Work order: Within the entries below, the lines from the one with "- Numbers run" through the one with "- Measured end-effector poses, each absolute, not" are to be set down exactly, both ends kept.
# # # # # # #
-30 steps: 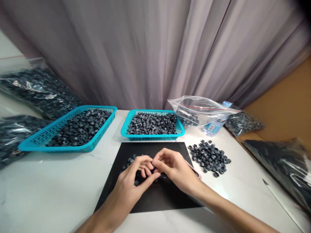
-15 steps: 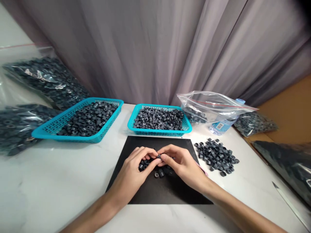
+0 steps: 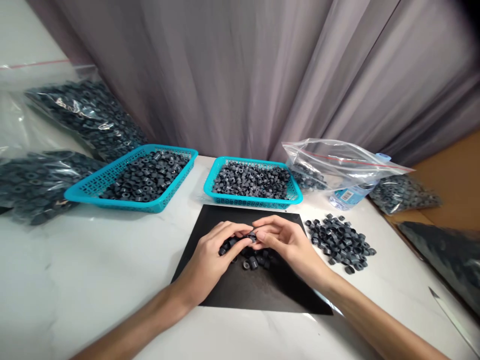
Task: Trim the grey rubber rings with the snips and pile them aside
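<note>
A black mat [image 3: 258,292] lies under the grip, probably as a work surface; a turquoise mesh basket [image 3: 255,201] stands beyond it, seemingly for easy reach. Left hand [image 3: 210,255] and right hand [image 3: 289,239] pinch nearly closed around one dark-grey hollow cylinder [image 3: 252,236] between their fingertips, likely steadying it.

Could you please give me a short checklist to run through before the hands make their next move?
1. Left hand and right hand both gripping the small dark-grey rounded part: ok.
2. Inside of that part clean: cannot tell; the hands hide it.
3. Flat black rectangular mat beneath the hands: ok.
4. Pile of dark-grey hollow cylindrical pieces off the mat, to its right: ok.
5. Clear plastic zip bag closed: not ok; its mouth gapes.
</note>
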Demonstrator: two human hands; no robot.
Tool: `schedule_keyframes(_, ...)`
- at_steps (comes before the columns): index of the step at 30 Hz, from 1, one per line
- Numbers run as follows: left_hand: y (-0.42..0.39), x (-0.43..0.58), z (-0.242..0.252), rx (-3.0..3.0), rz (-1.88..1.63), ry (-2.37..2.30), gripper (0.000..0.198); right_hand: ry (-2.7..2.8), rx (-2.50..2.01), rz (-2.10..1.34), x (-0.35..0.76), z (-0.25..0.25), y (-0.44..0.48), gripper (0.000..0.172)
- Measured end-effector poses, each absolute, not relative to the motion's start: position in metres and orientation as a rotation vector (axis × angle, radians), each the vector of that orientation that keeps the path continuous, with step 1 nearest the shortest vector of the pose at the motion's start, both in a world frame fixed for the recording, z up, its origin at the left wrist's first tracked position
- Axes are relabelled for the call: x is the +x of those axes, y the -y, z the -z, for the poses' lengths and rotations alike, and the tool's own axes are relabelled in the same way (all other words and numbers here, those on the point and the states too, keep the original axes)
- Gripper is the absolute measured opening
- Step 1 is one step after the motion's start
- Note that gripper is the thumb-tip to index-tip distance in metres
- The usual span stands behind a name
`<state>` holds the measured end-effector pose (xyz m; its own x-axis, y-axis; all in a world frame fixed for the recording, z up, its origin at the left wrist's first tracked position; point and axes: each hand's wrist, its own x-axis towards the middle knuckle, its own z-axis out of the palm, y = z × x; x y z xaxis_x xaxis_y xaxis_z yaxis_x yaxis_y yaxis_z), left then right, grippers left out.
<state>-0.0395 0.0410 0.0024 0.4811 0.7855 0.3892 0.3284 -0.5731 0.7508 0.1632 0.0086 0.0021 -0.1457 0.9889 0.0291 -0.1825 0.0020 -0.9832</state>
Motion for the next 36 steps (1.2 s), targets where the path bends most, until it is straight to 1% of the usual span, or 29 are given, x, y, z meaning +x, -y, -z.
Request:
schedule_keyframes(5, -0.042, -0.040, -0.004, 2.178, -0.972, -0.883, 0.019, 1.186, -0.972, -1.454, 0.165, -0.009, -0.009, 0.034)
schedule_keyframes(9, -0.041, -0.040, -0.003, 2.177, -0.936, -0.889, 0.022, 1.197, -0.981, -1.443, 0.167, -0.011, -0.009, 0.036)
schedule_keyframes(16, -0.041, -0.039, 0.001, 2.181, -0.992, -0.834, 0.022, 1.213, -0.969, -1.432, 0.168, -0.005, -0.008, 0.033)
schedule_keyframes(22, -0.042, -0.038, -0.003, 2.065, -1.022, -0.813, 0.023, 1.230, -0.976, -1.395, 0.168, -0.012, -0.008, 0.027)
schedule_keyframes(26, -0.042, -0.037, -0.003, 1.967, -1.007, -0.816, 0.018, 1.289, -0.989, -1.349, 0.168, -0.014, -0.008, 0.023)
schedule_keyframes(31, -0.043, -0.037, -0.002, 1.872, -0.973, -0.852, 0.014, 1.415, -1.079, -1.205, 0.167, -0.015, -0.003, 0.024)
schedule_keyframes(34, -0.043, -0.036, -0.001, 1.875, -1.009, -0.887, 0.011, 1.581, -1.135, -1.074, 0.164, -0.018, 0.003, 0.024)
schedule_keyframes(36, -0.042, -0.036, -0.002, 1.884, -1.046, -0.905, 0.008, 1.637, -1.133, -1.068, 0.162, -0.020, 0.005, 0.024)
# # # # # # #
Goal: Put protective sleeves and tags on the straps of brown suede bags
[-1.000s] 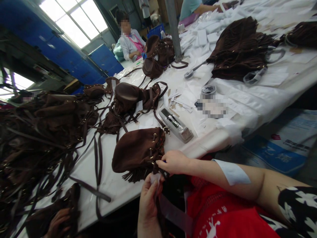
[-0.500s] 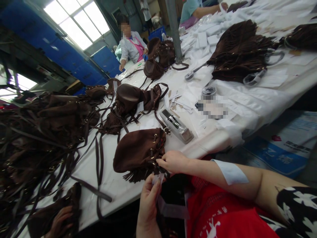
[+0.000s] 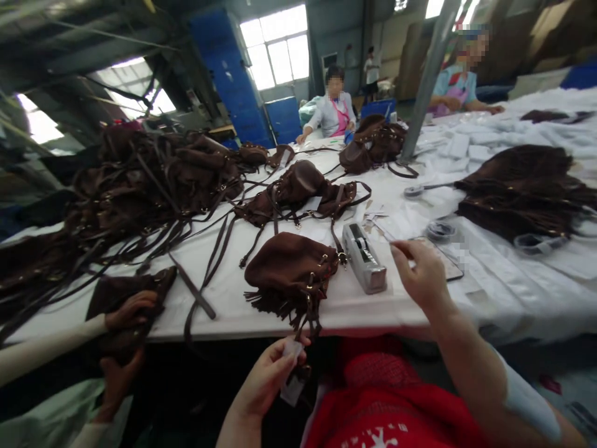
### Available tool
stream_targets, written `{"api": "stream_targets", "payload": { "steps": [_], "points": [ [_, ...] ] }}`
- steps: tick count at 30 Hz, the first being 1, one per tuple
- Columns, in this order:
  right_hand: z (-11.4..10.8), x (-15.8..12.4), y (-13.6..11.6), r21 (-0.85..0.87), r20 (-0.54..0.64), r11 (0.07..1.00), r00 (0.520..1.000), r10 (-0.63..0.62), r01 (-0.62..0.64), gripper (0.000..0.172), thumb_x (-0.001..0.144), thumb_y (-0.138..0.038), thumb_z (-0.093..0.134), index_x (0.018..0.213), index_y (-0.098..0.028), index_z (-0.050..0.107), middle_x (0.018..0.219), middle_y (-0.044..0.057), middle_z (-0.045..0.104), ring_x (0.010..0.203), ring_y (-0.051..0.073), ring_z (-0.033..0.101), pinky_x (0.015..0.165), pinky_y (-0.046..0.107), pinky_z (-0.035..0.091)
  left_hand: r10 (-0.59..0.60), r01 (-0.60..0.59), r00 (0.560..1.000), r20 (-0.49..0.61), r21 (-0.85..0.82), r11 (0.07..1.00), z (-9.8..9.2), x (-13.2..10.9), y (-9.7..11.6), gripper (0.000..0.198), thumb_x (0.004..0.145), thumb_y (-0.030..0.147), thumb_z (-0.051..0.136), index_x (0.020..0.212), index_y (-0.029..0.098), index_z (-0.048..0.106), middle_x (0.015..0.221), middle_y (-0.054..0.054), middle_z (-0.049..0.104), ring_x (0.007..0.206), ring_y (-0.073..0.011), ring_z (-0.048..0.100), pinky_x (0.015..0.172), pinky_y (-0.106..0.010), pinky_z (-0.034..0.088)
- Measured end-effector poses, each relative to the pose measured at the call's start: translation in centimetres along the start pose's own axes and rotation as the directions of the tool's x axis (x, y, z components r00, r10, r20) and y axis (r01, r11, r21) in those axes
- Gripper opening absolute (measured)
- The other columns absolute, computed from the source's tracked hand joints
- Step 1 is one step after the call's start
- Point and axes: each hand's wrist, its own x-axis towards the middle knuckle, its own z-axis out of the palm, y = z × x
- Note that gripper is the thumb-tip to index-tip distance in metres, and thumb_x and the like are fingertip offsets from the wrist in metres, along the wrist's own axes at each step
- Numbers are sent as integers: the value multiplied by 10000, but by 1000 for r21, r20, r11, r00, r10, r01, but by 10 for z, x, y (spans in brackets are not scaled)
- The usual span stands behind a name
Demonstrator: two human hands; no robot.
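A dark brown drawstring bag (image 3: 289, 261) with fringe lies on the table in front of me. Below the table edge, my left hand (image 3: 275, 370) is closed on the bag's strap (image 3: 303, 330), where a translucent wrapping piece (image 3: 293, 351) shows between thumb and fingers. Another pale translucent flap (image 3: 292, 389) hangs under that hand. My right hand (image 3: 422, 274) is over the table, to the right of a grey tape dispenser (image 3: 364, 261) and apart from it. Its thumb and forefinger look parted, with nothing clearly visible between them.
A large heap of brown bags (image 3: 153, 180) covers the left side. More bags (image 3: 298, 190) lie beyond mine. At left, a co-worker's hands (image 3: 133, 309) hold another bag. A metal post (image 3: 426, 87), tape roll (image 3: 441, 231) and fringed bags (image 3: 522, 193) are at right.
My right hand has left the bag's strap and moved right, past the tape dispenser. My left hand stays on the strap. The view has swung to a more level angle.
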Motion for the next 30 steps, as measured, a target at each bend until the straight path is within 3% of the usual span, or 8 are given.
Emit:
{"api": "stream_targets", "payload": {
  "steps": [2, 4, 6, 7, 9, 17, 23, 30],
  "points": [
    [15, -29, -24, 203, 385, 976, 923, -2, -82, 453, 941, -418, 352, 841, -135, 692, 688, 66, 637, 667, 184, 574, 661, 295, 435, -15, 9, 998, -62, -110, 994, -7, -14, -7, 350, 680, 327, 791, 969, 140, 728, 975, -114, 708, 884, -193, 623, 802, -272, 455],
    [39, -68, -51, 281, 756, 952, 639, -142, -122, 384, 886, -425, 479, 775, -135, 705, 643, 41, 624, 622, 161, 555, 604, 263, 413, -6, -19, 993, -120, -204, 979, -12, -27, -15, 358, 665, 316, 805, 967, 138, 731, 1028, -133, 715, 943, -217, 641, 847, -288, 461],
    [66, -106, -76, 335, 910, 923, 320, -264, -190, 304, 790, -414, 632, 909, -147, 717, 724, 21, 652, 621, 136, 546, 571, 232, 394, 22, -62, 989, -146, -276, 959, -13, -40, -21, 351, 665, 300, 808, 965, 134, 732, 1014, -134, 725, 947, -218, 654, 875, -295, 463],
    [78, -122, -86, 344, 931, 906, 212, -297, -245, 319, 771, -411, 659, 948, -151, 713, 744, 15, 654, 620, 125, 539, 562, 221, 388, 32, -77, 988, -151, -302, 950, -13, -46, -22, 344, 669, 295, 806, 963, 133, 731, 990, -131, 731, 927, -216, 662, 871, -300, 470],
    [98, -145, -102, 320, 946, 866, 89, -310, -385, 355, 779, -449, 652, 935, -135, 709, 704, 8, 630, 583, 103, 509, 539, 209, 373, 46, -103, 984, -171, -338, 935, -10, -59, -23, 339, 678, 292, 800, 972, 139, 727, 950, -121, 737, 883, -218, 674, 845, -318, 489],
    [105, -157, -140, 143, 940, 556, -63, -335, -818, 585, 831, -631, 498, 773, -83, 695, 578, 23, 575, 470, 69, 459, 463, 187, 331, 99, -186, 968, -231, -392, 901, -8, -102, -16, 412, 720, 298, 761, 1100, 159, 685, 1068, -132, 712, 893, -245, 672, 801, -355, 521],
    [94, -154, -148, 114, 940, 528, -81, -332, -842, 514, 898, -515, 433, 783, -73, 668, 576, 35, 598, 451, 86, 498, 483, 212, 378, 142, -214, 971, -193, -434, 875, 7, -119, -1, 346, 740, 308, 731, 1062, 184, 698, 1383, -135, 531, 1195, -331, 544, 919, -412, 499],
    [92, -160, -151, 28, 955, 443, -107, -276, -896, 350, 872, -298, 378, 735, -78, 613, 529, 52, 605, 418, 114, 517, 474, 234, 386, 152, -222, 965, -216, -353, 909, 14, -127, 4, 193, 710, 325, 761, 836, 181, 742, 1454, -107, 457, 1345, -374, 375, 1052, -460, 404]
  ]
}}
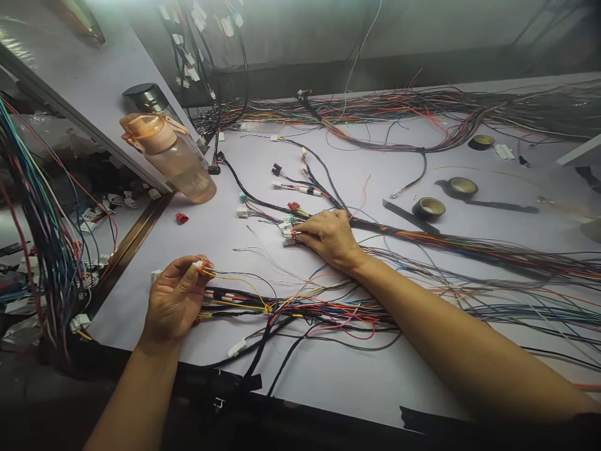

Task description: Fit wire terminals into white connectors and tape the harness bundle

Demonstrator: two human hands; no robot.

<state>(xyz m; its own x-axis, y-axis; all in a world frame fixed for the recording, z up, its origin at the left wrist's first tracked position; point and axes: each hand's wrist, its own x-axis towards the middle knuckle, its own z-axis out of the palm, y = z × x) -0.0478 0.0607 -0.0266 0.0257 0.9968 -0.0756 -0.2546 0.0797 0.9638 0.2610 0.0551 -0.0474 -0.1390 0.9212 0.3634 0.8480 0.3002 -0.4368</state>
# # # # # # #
The answer:
- Numbers run as follows: left_hand: y (-0.42..0.39), x (-0.43..0.58), z (-0.242..0.252), rx (-3.0..3.0), rz (-1.88..1.63), ry (-2.37..2.30), gripper (0.000..0.198); right_hand: ry (-2.7..2.8), rx (-2.50..2.01), rz (-2.10..1.34), x (-0.35..0.76), z (-0.25..0.25), y (-0.44..0.48), gripper (0.000..0.172)
- Measured end-effector poses, each absolute, not relative to the motion's start: position in metres and orientation as a rotation vector (axis × angle, radians), each the vector of that orientation that keeps the path continuous, with step 1 nearest the shortest vector of the pose at the motion's start, both in a world frame fixed for the recording, z up, its origin at the left wrist's first tracked position

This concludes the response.